Visibility values are model_visible, tool_visible, state_only, and metadata_only.

Hashes And Paths

Every context item has a path and contentHash.

  • Use stable paths such as prompt.system, retrieval.claimPolicy[0], state.claim.status, or tools.lookupClaim.schema.
  • Use contentHash as an expectedBaseHash in experiment specs when you need stale target protection.
  • Use ordinal when item order matters, especially prompt messages, retrieval chunks, and prompt clauses.
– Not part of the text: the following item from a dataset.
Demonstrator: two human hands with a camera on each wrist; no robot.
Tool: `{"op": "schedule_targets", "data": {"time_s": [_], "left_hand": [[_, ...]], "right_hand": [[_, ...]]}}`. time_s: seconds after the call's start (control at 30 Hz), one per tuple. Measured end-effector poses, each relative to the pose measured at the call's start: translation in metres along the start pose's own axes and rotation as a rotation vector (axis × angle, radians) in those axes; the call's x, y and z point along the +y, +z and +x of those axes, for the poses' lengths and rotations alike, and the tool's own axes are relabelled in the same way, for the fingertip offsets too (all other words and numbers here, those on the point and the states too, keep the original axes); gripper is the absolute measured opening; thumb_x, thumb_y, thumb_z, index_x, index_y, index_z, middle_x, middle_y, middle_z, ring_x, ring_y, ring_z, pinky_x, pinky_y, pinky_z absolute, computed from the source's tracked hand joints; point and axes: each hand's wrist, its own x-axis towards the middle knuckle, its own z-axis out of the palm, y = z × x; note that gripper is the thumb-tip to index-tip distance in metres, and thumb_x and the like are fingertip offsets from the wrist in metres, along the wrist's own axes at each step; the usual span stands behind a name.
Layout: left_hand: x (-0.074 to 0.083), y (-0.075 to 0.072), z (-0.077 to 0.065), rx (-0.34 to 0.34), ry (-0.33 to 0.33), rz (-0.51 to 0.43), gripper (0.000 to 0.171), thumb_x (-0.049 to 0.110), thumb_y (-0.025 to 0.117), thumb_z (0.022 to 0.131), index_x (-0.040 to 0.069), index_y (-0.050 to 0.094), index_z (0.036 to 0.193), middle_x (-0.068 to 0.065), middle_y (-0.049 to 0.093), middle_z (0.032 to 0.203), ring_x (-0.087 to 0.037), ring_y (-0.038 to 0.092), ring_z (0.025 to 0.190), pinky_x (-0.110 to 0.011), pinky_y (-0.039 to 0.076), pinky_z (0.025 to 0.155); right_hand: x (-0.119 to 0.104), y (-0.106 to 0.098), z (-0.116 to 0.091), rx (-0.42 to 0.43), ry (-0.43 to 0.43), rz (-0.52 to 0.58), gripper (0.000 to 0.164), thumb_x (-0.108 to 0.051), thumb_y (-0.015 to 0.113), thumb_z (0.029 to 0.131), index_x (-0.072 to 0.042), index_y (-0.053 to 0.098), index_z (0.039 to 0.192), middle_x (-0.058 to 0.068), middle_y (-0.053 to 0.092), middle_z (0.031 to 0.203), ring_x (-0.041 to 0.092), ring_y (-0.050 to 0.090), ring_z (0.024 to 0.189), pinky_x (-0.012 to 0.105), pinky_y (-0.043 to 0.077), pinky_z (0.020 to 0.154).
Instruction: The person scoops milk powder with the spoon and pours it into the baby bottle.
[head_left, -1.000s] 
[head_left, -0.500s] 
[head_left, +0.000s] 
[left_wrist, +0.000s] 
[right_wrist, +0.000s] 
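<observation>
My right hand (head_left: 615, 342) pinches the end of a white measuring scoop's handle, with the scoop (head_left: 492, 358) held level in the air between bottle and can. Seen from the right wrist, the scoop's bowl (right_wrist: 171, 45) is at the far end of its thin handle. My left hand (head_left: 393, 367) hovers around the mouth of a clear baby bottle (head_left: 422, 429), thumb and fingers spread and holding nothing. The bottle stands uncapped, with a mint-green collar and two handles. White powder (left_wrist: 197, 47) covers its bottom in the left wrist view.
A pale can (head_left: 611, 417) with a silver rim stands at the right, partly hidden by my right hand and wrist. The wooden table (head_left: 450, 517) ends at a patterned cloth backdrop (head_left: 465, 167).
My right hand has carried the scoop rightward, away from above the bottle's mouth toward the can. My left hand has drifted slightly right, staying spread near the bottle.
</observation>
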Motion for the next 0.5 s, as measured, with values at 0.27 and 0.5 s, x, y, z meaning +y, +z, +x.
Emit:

Why Inventory Beats Raw Prompt Dumps

A single prompt artifact is difficult to target. Inventory lets you ask better questions:

QuestionInventory query
Did a policy clause mention refunds?kind=prompt_clause, query=refund
Which retrieval chunks were model-visible?kind=retrieval_chunk, visibility filter in metadata or result inspection
Did the model see a tool schema?kind=tool_schema
Was a state field present before a decision?checkpoint inventory for kind=state_field
Which setting could explain nondeterminism?kind=model_setting

Capture Advice

  • Annotate context close to the runtime boundary, not after the fact.
  • Split large prompts into clauses when individual instructions may be causal.
  • Capture retrieval rank and source metadata.
  • Capture memory provenance: persistent memory, session memory, scratchpad, or tool-derived state.
  • Capture tool schemas as context, not only tool call args.
  • Store redacted content artifacts rather than stuffing sensitive text into metadata.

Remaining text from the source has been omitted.